Wednesday, December 1, 2010

Judges Gone Wild


There was a time when judges and the law profession at large understood the concept of "justiciability." In other words, they understood that judges should not cross into areas better addressed by the executive or legislative branches. This tended to keep caseloads a lot smaller and also kept federal judges from making decisions better left to elected officials.
This concept went out the window a long time ago.

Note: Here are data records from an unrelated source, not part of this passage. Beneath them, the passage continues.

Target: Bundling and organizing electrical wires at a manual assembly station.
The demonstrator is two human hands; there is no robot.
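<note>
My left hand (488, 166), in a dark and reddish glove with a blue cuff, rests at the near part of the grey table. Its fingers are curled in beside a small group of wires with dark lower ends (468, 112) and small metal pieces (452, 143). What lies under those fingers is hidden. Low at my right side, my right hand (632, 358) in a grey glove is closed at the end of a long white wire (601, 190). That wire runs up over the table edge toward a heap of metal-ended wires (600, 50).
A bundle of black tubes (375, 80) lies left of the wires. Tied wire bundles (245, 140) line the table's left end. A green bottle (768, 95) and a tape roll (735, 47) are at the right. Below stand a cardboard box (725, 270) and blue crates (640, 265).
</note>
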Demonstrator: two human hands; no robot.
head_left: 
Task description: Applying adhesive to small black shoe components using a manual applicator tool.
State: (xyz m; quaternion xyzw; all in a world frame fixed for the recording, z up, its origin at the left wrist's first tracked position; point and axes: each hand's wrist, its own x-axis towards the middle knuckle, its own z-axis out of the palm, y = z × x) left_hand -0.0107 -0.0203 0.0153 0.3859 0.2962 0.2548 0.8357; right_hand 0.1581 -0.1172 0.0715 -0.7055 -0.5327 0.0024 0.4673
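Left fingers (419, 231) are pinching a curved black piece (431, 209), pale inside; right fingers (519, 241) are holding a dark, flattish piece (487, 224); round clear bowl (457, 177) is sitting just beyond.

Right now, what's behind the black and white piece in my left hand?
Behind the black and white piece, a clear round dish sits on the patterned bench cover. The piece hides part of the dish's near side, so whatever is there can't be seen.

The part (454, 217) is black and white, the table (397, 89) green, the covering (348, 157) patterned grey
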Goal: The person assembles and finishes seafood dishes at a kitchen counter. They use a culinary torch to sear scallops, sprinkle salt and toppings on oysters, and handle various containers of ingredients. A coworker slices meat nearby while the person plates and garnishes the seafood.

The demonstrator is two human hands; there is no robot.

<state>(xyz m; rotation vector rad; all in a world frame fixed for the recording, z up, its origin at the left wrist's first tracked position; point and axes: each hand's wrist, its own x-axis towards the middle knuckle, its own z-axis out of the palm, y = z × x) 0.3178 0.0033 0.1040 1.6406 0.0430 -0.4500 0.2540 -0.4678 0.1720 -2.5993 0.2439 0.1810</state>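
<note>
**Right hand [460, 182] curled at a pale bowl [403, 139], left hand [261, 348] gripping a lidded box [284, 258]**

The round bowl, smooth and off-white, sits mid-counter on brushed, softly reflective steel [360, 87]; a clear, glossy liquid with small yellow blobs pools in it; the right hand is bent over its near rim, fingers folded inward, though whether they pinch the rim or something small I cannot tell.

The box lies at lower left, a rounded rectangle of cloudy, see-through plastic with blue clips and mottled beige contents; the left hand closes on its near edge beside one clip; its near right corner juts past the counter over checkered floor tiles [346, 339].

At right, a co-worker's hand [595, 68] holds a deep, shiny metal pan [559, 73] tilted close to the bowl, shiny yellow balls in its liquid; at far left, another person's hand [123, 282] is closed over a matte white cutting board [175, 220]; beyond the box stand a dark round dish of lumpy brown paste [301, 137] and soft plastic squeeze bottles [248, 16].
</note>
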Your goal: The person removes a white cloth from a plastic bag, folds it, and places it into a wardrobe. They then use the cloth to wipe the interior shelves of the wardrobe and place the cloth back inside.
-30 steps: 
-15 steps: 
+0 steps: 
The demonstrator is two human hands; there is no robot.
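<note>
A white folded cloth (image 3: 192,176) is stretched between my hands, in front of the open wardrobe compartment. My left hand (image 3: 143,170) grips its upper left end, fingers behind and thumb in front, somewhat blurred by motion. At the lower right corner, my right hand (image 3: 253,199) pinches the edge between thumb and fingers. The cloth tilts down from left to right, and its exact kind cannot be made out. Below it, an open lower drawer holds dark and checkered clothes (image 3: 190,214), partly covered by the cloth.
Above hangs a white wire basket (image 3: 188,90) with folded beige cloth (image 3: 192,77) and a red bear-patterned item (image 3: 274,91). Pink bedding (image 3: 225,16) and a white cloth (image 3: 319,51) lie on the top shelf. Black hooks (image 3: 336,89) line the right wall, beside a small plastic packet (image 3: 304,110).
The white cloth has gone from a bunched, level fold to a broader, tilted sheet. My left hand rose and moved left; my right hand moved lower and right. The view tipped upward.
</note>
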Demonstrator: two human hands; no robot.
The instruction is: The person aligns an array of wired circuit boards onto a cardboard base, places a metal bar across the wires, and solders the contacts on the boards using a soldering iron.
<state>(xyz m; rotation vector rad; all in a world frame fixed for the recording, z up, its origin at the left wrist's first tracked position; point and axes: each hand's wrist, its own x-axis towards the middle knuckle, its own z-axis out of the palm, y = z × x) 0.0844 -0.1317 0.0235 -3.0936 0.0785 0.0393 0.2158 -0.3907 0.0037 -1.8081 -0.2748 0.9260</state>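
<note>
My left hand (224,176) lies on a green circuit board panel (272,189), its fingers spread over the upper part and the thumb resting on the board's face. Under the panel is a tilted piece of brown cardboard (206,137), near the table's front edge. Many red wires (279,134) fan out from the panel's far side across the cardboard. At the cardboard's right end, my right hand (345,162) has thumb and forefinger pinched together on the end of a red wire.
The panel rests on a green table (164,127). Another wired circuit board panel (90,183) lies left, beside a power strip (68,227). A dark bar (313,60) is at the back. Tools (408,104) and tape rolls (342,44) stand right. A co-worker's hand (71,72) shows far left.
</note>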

Judge Carrie Webster has halted the West Virginia AAA title game that was supposed to have been played this weekend. Earlier in the state playoffs a fight broke out between players of Hurricane and South Charleston High Schools. The referees ejected the players with fourteen seconds left. Judge Webster said that the officials overstepped their legal bounds. The story can be followed from the link below:
Judge Webster has worked hard to immerse herself into a high school football controversey so that she can garner a lot of headlines and attention. What she has failed to do is to remember a judge's place. This is a job best handled by the other branches of government, not by Judge Webster. She should have dismissed any appeal to the courts as non justiciable and thrown the issue back to the WVSSAC where it belongs.
Judges across the country are on a power trip, seeing themselves as arbiters of nearly any possible situation. This ultimately wastes taxpayer time and money while increasing the stress on an already overburdened justice system.